◆ EXERCISE DETAILS
Give the data again exactly, stopping after the "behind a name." line.

◆ AVAILABLE DATA
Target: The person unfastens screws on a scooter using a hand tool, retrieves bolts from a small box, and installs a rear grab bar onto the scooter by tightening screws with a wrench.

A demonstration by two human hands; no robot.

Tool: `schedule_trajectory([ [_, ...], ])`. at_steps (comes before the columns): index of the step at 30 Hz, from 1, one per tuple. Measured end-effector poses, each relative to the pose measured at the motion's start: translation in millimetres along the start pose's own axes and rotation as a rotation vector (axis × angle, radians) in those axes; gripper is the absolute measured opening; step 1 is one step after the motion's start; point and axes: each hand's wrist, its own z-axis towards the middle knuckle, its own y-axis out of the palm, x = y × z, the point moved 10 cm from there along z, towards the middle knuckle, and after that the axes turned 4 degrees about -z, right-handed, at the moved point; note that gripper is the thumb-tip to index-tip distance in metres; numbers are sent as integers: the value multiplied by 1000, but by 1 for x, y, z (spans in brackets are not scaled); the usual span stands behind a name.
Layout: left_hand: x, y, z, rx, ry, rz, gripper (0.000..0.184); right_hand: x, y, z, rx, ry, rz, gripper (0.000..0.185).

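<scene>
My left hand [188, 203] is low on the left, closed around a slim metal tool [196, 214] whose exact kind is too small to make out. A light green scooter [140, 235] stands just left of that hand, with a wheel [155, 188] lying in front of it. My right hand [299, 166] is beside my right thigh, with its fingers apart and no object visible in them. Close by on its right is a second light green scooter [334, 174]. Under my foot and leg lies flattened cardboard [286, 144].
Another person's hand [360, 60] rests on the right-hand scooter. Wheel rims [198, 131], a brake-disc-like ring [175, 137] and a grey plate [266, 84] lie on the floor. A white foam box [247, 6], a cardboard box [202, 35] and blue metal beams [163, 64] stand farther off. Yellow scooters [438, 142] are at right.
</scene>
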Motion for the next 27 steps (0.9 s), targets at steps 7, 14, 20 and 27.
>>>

◆ PROBLEM SOLUTION
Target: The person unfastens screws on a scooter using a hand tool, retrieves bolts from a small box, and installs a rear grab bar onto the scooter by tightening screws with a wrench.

A demonstration by two human hands; no robot.

Tool: `schedule_trajectory([ [_, ...], ])`. at_steps (comes before the columns): index of the step at 30 Hz, from 1, one per tuple. Measured end-effector poses, each relative to the pose measured at the motion's start: translation in millimetres along the start pose's own axes and rotation as a rotation vector (axis × angle, radians) in those axes; gripper is the absolute measured opening; step 1 is one step after the motion's start; point and axes: each hand's wrist, its own z-axis towards the middle knuckle, its own y-axis out of the palm, x = y × z, the point moved 10 cm from there along z, towards the middle knuckle, and after that the axes turned 4 degrees about -z, right-handed, at the moved point; note that gripper is the thumb-tip to index-tip distance in metres; numbers are sent as integers: the value multiplied by 1000, but by 1 for x, y, z (spans in brackets are not scaled); the usual span stands behind a name.

Nothing remains to be added to the output.